Investire nell’oro in Grecia

Partiamo dalle parole di un economista Greco: “Il GDP (Gross Domestic Product, il PIL insomma) è crollato di 47 miliardi di euro (in un paese che ha 11 milioni di abitanti, in proporzione l’equivalente in Italia sarebbe 270 miliardi) negli ultimo 5 anni. Si stima che l’economia si contrarrà di un altro 3,8% nel 2013 a segnare il sesto anno di fila di recessione! La disoccupazione è arrivata al 24,7%. La disoccupazione giovanile .. al 55,4%! Ma niente paura! Abbiamo il sole, il mare, la cultura.”

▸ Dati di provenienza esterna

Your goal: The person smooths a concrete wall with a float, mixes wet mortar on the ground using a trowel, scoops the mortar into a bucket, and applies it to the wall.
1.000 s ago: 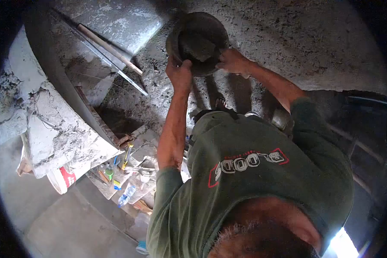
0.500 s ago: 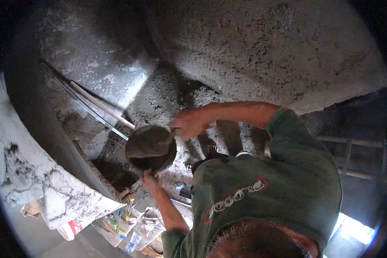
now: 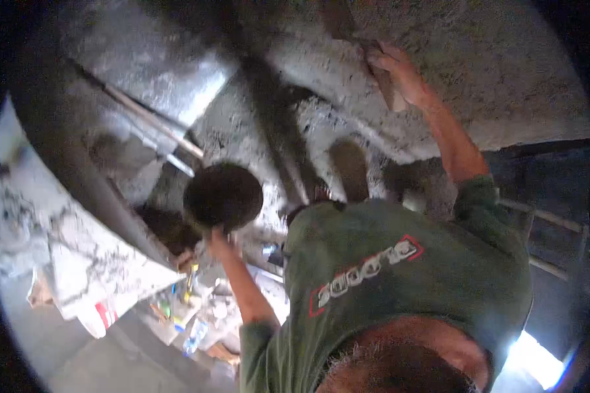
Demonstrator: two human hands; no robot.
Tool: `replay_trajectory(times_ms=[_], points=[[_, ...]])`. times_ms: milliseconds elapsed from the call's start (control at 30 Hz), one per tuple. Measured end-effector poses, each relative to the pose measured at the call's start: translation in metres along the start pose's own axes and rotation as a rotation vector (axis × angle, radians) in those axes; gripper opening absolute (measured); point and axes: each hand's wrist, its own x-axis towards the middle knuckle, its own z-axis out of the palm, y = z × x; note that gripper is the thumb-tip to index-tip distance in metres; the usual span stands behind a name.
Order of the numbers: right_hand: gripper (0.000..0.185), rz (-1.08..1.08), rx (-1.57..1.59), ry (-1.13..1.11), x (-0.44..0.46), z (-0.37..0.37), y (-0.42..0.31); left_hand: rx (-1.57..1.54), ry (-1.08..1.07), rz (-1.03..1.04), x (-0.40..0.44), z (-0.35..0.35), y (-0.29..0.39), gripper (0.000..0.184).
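Fingers of the right hand (image 3: 396, 73) are curling closed around a flat tool (image 3: 388, 88), which is lying against or close to the rough surface (image 3: 491, 85) near its lower edge; contact is not resolving clearly. Left hand (image 3: 220, 243) is gripping the bowl (image 3: 223, 196) at the rim side nearest the torso, fingers closed on it but blurring, while the bowl is facing its dark opening upward, just beside the ends of two poles (image 3: 154, 121), and a bottle (image 3: 195, 337) is lying among small items.

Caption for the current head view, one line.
Left hand grips a dark round bowl while the right hand holds a flat tool up at a rough grey surface.
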Motion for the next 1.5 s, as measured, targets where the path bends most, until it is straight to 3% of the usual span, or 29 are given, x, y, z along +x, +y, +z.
replay_trajectory(times_ms=[67, 100, 133, 167, 200, 267, 367, 433, 467, 533, 567, 633, 667, 733, 867, 933, 967, 1033, 1100, 1167, 1267, 1333, 1367, 1433, 1467, 1500], points=[[0.028, -0.181, -0.745, 0.034, -0.007, 0.054, 0.019, -0.058, -0.142, -0.035, 0.007, 0.021, 0.004, 0.054], [0.028, -0.151, -0.709, -0.007, -0.008, 0.070, 0.038, -0.018, -0.229, 0.021, -0.001, 0.039, 0.015, 0.057], [0.028, -0.286, -1.146, -0.189, 0.002, 0.079, 0.056, 0.018, -0.313, 0.080, -0.009, 0.057, 0.026, 0.060], [0.027, -0.449, -1.587, -0.366, 0.010, 0.086, 0.068, -0.169, -0.443, 0.154, -0.022, 0.078, 0.035, 0.059], [0.027, -0.448, -1.576, -0.376, 0.014, 0.098, 0.075, -0.181, -0.497, 0.176, -0.044, 0.093, 0.051, 0.061], [0.026, -0.350, -1.842, -0.348, 0.023, 0.128, 0.077, -0.194, -0.577, 0.191, -0.065, 0.114, 0.063, 0.063], [0.021, -0.369, -1.792, -0.446, 0.035, 0.162, 0.068, -0.184, -0.772, 0.289, -0.074, 0.132, 0.067, 0.064], [0.019, -0.594, -1.871, 0.083, 0.048, 0.176, 0.117, -0.151, -0.867, 0.405, -0.082, 0.139, 0.069, 0.066], [0.019, -0.586, -1.876, 0.086, 0.036, 0.180, 0.118, -0.121, -0.830, 0.434, -0.085, 0.142, 0.069, 0.064], [0.021, -0.558, -1.978, -0.429, 0.004, 0.190, 0.116, -0.098, -0.826, 0.429, -0.085, 0.140, 0.067, 0.063], [0.021, -0.548, -1.987, -0.418, 0.004, 0.187, 0.113, -0.079, -0.816, 0.430, -0.084, 0.142, 0.067, 0.062], [0.017, -0.249, -1.922, -0.431, 0.005, 0.180, 0.101, -0.086, -0.865, 0.460, -0.079, 0.141, 0.060, 0.064], [0.017, -0.229, -1.922, -0.423, 0.005, 0.176, 0.095, -0.087, -0.897, 0.489, -0.077, 0.140, 0.055, 0.066], [0.017, -0.478, -1.908, -0.061, 0.010, 0.170, 0.077, -0.077, -0.943, 0.519, -0.081, 0.140, 0.056, 0.067], [0.018, -0.353, -1.817, -0.215, 0.002, 0.152, 0.105, -0.051, -0.989, 0.588, -0.097, 0.148, 0.066, 0.068], [0.017, -0.147, -1.827, -0.367, -0.014, 0.161, 0.080, -0.019, -0.979, 0.603, -0.098, 0.150, 0.064, 0.068], [0.017, -0.146, -1.824, -0.370, -0.016, 0.155, 0.078, 0.032, -0.968, 0.612, -0.099, 0.149, 0.062, 0.069], [0.017, -0.249, -1.821, 0.026, -0.018, 0.134, 0.075, -0.027, -0.985, 0.628, -0.107, 0.152, 0.058, 0.068], [0.019, -0.188, -1.817, 0.057, -0.015, 0.116, 0.078, -0.087, -1.016, 0.657, -0.116, 0.163, 0.054, 0.067], [0.020, -0.131, -1.812, 0.098, -0.011, 0.099, 0.091, 0.047, -0.928, 0.850, -0.122, 0.177, 0.049, 0.063], [0.015, -0.109, -1.679, -0.059, -0.002, 0.081, 0.154, 0.106, -0.977, 0.812, -0.141, 0.187, 0.049, 0.061], [0.015, -1.022, -1.786, -0.420, -0.006, 0.077, 0.168, 0.093, -0.993, 0.829, -0.140, 0.192, 0.035, 0.060], [0.015, -1.029, -1.782, -0.423, -0.007, 0.074, 0.174, 0.072, -1.022, 0.847, -0.139, 0.195, 0.028, 0.060], [0.034, 0.391, -0.786, -0.184, -0.041, 0.126, 0.107, 0.057, -1.045, 0.814, -0.133, 0.192, 0.015, 0.060], [0.034, 0.385, -0.792, -0.197, -0.038, 0.124, 0.111, 0.030, -1.070, 0.788, -0.129, 0.192, 0.011, 0.060], [0.031, 0.432, -0.600, -0.174, -0.037, 0.121, 0.120, 0.028, -1.051, 0.790, -0.126, 0.191, 0.010, 0.060]])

Ma a quanto pare hanno anche qualcos’altro: ORO.

L’anno scorso la compagnia mineraria canadese Eldorado Gold Corp ha sganciato 2,4 miliardi di dollari per acquisire la European Goldfields, che lavora da anni per sviluppare le miniere d’oro greche di Skouries e di Olympias. La Eldorado possiede anche il Perama Hill project. Le attese sono per una produzione di 345.000 once d’oro l’anno.

Intanto la compagnia australiana Glory Resources Ltd sta sviluppando la miniera di Sapes da cui si attende una produzione di 80.000 once d’oro l’anno.  

Le quattro miniere messe assieme dovrebbero produrre sulle 425.000 once d’oro l’anno per il 2016 e cioè, al prezzo di oggi, qualcosa come 750 milioni di dollari l’anno, e questo farebbe della Grecia il più grosso produttore d’oro in Europa.

Questi progetti sono stati bloccati per una decade da problemi burocratici, gruppi di ambientalisti, resistenze locali (si usano grosse quantità di cianuro per separare l’oro dal resto del macinato di roccia) e partiti di sinistra, nonostante le compagnia spingano sul fatto che le miniere sarebbero una manna in tasse, royalties e lavoro.. beh, 1.700 posti di lavoro per 1 milione e 170 mila disoccupati.

Ma tutto quello che abbiamo detto sinora potrebbe essere solo una grattatina alla superficie della questione vera, come si dice (espressione ‘mmericana). “Crediamo che la Grecia abbia il potenziale per diventare un produttore d’oro fra i più importanti al mondo ha detto il chairman della Glory, Jeremy Wrathall, il quale dice di trovare “bizzarro” il fatto che il paese sia ancora “virtualmente inesplorato” e si dice molto fiducioso di aver “svegliato il potenziale dell’industria mineraria”.

Eduardo Moure, il general manager della Eldorado per la Grecia, ha simili visioni: “Penso che la gente si renderà conto che noi siamo parte della soluzione, una forza di cambiamento positivo”.

I lavori sono in fase avanzata alle miniere della Eldorado di Olympias e Skouries nella regione dell’ Halkidiki, la penisola del nord della Grecia, in Macedonia, la stessa regione in cui si trova il monte Athos, world heritage site.

Nel luglio 2011 il ministero dell’ambiente Greco ha aggiudicato le licenze per l’estrazione dell’oro e tensioni si sono manifestate a marzo di quest’anno con occupazioni delle sedi stradali che portano alla cava di Skouries sul Monte Kakkavos, con scontri dei manifestanti con i lavoratori della cava. Protestanti hanno interrotto anche il consiglio del vicino villaggio di Ierissos, dove si discuteva il progetto, con una rivolta vera e propria, auto ribaltate e combattimenti per le strade con la polizia antisommossa. Un membro del comitato anti miniere ha poi detto al giornale Kathimerini, “Accetteremo solo una cosa: il completo abbandono di questi progetti che sconvolgeranno e inquineranno la zona distruggendo il turismo e alla fine lasciandoci più poveri e con un territorio devastato, mentre l’oro finirà dappertutto tranne che a noi”.

Cittadini della zona, associazioni, cooperative e gruppi di professionisti hanno inoltrato 6 appelli al Consiglio di Stato, la massima corte greca, per fermare ulteriori sviluppi del settore minerario, che distruggerebbe le foreste, l’ecosistema e il turismo. Ma il 24 luglio la Corte ha emesso rigettato il primo appello affermando che gli investimenti minerari sarebbero “molto di beneficio all’economia”.